PG9.2 and FDW query planning.

Started by Ronan Dunklauover 13 years ago3 messages
#1Ronan Dunklau
rdunklau@gmail.com

-----BEGIN PGP SIGNED MESSAGE-----
Hash: SHA1

Hello.

I'm in the process of porting our multicorn extension to pg9.2, and
I'd like to take advantage of the GetForeignPaths hook.

The multicorn extension allows the creation of a FDW in python using a
simple API, and I'd like to be able to provide FDW implementors a way
to influence the planner.

Let's say I have an IMAP foreign data wrapper, and I write a query
joining the table on itself using the In-Reply-To and Message-ID
headers, is there anything I can do to avoid fetching all the mails
from the remote server ?

If I could somehow inform the planner that it can look up rows by
message-id, thus avoiding the need to fetch everything from the remote
server. Perhaps "persuading" the planner to use a nested-loop ?

If I understand correctly, I should build one (or more) list of
pathkeys, and add more foreign paths using those pathkeys.

There was a discussion about index on foreign tables back in march.
- From what I understand from this discussion, someone proposed to
locally store information about indexes on the foreign tables, but I
did not find anything on how to build a path "from scratch".

Thank you.

- --
Ronan Dunklau

-----BEGIN PGP SIGNATURE-----
Version: GnuPG v2.0.19 (GNU/Linux)

iQEcBAEBAgAGBQJP9bsIAAoJECTYLCgFy323KtsH/2/8AVfBRm75oWFMlU0l0oBC
ujxkt338PnpVi1V5gtE5GSRSwybPWytXAkgzIQ5/DEP/RmeW8pliV+0V7zvqlEWG
zgvfA7stRBWtIIIv6mdlTM0eBBgsFnoJLiJDTUDst5vAaj8vg8b+pX/ip7nSF5sw
dV2i3ir6JSsG4nJOcQ/kP6xg4Joan65pOwFDfwnx9pFnerT0YN9f87DRuohcj12e
fgWSqZkGU5nx9yCLWa294YzIFFY7lIjLowzEfg2eP2dVIM09GquKsSXyilJiMy4J
3QL64mUDF/pNZeH0LnpyGJfCfPlQsX4c554rZbO03tVeSEZMyVpCISLqutTnR9I=
=HwMc
-----END PGP SIGNATURE-----

#2Tom Lane
tgl@sss.pgh.pa.us
In reply to: Ronan Dunklau (#1)
Re: PG9.2 and FDW query planning.

Ronan Dunklau <rdunklau@gmail.com> writes:

Let's say I have an IMAP foreign data wrapper, and I write a query
joining the table on itself using the In-Reply-To and Message-ID
headers, is there anything I can do to avoid fetching all the mails
from the remote server ?

If I could somehow inform the planner that it can look up rows by
message-id, thus avoiding the need to fetch everything from the remote
server. Perhaps "persuading" the planner to use a nested-loop ?
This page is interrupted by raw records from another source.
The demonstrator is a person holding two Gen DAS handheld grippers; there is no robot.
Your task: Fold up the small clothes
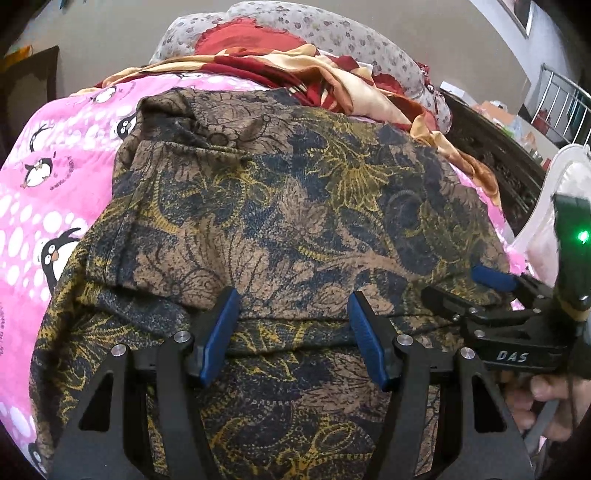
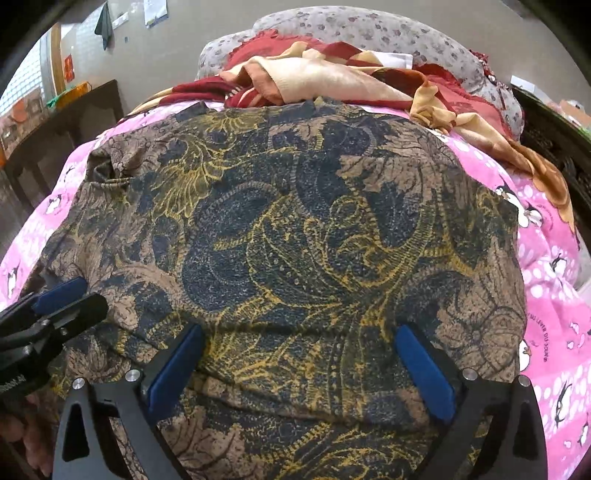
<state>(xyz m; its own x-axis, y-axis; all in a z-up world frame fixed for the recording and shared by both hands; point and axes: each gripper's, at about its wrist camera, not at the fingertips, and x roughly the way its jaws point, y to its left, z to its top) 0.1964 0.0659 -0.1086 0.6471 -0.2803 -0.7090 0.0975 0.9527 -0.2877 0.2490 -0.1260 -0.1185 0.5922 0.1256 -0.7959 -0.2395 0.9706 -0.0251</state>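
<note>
Fingers come first in both wrist views: the left gripper (image 1: 293, 314) and the right gripper (image 2: 299, 354) each hang spread apart, gripping nothing, low over the near edge of the brown, navy and gold floral garment (image 1: 280, 206). That garment lies directly ahead of both, spread on the pink penguin bedspread (image 1: 48, 184), its long axis probably running away from the fingers, though the fisheye makes that uncertain. A folded edge crosses just beyond the left fingers. The right gripper sits to the right of the left one, near the same hem; neither is clearly nearer. Farther off, a red and cream cloth (image 2: 332, 81) is heaped before a grey floral pillow (image 2: 369, 29).
</note>
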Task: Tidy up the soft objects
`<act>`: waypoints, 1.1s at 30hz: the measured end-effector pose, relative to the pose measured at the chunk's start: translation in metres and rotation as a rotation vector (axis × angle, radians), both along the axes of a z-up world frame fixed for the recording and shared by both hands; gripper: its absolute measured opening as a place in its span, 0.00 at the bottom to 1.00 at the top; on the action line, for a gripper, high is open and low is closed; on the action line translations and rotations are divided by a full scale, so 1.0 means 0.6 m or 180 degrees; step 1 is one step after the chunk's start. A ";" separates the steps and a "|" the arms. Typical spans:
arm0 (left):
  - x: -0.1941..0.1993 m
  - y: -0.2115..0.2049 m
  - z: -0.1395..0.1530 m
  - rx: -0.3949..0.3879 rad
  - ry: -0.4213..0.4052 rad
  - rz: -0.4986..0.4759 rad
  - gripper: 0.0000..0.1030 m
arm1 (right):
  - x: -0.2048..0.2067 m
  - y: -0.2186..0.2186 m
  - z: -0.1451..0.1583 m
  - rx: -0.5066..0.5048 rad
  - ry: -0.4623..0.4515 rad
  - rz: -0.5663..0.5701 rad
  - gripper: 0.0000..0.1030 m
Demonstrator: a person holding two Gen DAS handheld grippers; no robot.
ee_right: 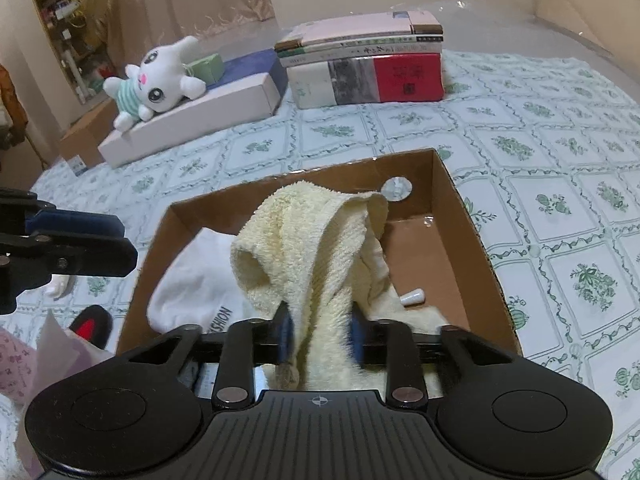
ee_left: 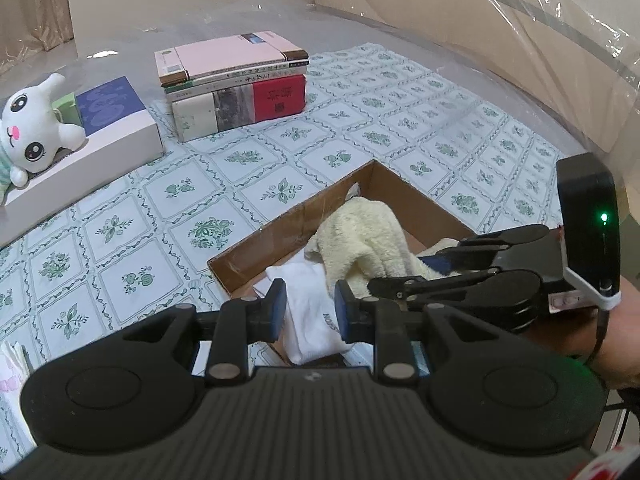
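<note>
A pale yellow terry towel [ee_right: 316,240], fluffy and bunched, hangs pinched in the right hand-held gripper [ee_right: 320,336] over a cardboard box [ee_right: 460,216]. The left hand-held gripper [ee_left: 310,310] is parted, seemingly empty, above a white sock [ee_left: 316,320] in the box

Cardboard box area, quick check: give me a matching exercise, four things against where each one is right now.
Things:
1. yellow towel
2. white sock
3. plush toy
4. red-spined book

Places:
A. bottom of the book stack
B. lying on the white box
C. flat in the cardboard box, between the open left gripper fingers
D. pinched by the right gripper, draped above the cardboard box

Pairs: 1-D, 2-C, 3-B, 4-A
</note>
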State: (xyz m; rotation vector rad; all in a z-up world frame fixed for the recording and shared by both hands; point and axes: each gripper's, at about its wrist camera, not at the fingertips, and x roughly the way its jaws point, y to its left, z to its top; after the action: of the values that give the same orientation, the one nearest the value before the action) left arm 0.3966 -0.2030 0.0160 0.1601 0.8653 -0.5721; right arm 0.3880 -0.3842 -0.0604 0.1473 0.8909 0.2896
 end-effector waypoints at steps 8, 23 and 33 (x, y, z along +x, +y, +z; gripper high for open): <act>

OK, so what you're saying is that the imap server can effectively
provide an index on message_id. What you'd do is create a parameterized
path that uses the tbl.message_id = other_tbl.in_reply_to join clause.
If that's enough cheaper than a full scan, the planner would select it.

FWIW, I'm not sure that it's sane to try to expose this stuff to python
yet. It's complicated and still something of a moving target. Once
we've got a few more C-coded FDWs that can do this type of optimization,
things might be stable enough that it'd be useful to try to provide a
high-level API.

regards, tom lane

#3Ronan Dunklau
rdunklau@gmail.com
In reply to: Tom Lane (#2)
Re: PG9.2 and FDW query planning.

-----BEGIN PGP SIGNED MESSAGE-----
Hash: SHA1

On 05/07/2012 18:30, Tom Lane wrote:

Ronan Dunklau <rdunklau@gmail.com> writes:

Let's say I have an IMAP foreign data wrapper, and I write a
query joining the table on itself using the In-Reply-To and
Message-ID headers, is there anything I can do to avoid fetching
all the mails from the remote server ?

If I could somehow inform the planner that it can look up rows
by message-id, thus avoiding the need to fetch everything from
the remote server. Perhaps "persuading" the planner to use a
nested-loop ?

OK, so what you're saying is that the imap server can effectively
provide an index on message_id. What you'd do is create a
parameterized path that uses the tbl.message_id =
other_tbl.in_reply_to join clause. If that's enough cheaper than a
full scan, the planner would select it.

Thank you, I was able to build such paths from your indication.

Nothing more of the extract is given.